Taranto et Fossati, tous deux âgés de 44 ans, ont décrit avoir acquis un sentiment d'autonomie une fois qu'ils ont pu découvrir qui ils étaient vraiment.

Taranto a rencontré les deux groupes de grands-parents avant leur décès. "Ce n'est pas un cliché, mais vous ressentez un sentiment de liberté - je suis libre de faire ce que je veux faire avec mon histoire", a déclaré Tarente, dont les parents disparus Cristian Adrian et Natalia Vanesa étaient membres du Parti révolutionnaire des travailleurs.

Dans le cas de Fossati, sa mère faisait partie de l'Unión Estudiantil Secundaria (Union des étudiants du secondaire) et son père était membre de la Juventud Universitaria Peronista.

Le couple qui l'a élevé n'avait aucun lien avec l'armée.

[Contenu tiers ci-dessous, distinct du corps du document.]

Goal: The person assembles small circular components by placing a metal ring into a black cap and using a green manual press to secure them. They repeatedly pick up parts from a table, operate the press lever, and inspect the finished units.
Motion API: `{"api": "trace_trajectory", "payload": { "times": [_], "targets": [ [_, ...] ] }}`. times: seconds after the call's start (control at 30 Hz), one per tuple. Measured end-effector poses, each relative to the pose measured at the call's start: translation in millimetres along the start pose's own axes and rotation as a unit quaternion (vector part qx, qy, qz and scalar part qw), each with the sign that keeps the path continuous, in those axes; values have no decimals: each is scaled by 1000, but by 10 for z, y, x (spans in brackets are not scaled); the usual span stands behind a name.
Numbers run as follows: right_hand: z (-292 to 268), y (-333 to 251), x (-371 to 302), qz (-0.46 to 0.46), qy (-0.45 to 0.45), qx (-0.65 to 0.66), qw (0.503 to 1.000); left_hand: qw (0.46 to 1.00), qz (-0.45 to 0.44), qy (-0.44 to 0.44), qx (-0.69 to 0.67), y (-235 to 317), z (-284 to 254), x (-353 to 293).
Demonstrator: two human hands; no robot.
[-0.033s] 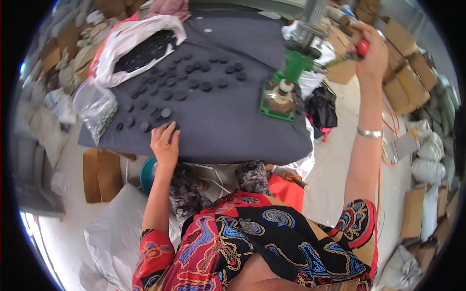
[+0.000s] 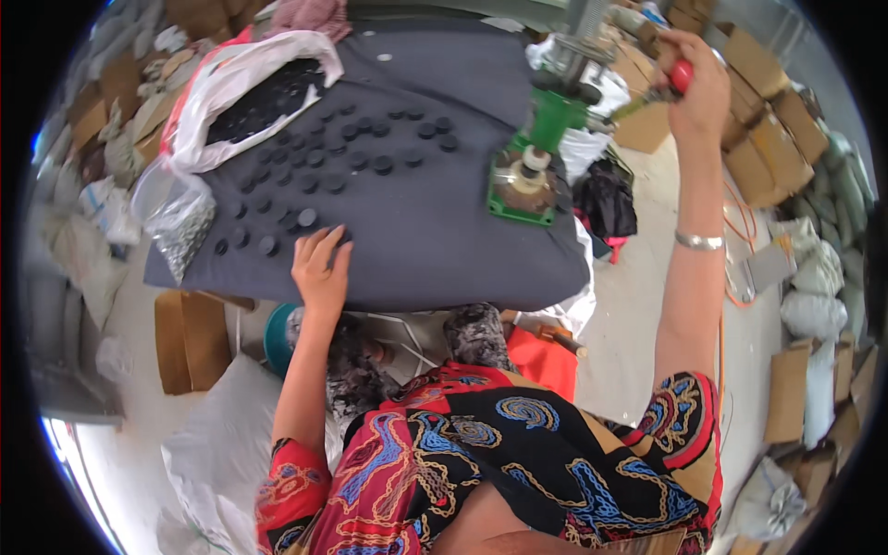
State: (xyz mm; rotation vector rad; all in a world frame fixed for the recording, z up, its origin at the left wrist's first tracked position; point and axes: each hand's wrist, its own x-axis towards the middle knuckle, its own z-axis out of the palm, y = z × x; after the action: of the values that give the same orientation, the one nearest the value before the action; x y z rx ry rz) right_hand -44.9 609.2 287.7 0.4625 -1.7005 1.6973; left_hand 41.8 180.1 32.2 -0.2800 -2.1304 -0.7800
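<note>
My left hand is at the near edge of the dark cloth-covered table. Its bent fingers close on a small round black cap, which they partly hide. Several more black caps lie spread beyond and to the left of it. Over on the right, my raised right hand is wrapped round the red ball knob on the lever of a green hand press. The press stands at the table's right side, its pale cylindrical tip above the base.
A white bag full of black pieces lies open at the far left of the table. In front of it a clear bag holds small metallic parts. Cardboard boxes and sacks are piled on the right. A dark bag hangs beside the press.
My left hand has shifted slightly right across the table with the cap at its fingertips. The right hand stays on the red knob. The whole view has moved a little.
</note>
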Motion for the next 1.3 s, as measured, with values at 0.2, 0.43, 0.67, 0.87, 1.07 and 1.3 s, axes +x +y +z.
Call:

Un jour de 1977, ils ont reçu un appel d'une sage-femme locale, qui avait un bébé qui, selon elle, avait besoin d'un foyer. Fossati a compris par lui-même qu'il n'était pas leur enfant biologique et a cherché des réponses une fois devenu père.

"Ce qui m'est arrivé n'est pas une adoption, mais une appropriation", a-t-il déclaré.

Maintenant, il dirige un espace commémoratif à La Plata dans un ancien centre de détention clandestin où ses parents étaient détenus. C'est aussi là qu'il est né.

"J'en suis venu à apprendre que vous n'héritez pas seulement de la couleur de la peau, de la couleur des yeux ou de la stature de vos gènes", a déclaré Fossati, qui a presque nommé son propre enfant Leonardo, le nom qu'il a pris des années plus tard en découvrant que c'était ce que son sa mère l'avait nommé. "D'autres choses se transmettent pendant une grossesse."

Les doutes, a-t-il ajouté, sont également hérités – il a donc exhorté quiconque pourrait les abriter à rechercher des réponses. « Le temps passe vite, cela vaut la peine de surmonter vos peurs », a-t-il déclaré. "Et c'est votre droit de connaître votre identité."

Quiconque a des doutes sur son identité peut contacter Abuelas de Plaza de Mayo via son site Web.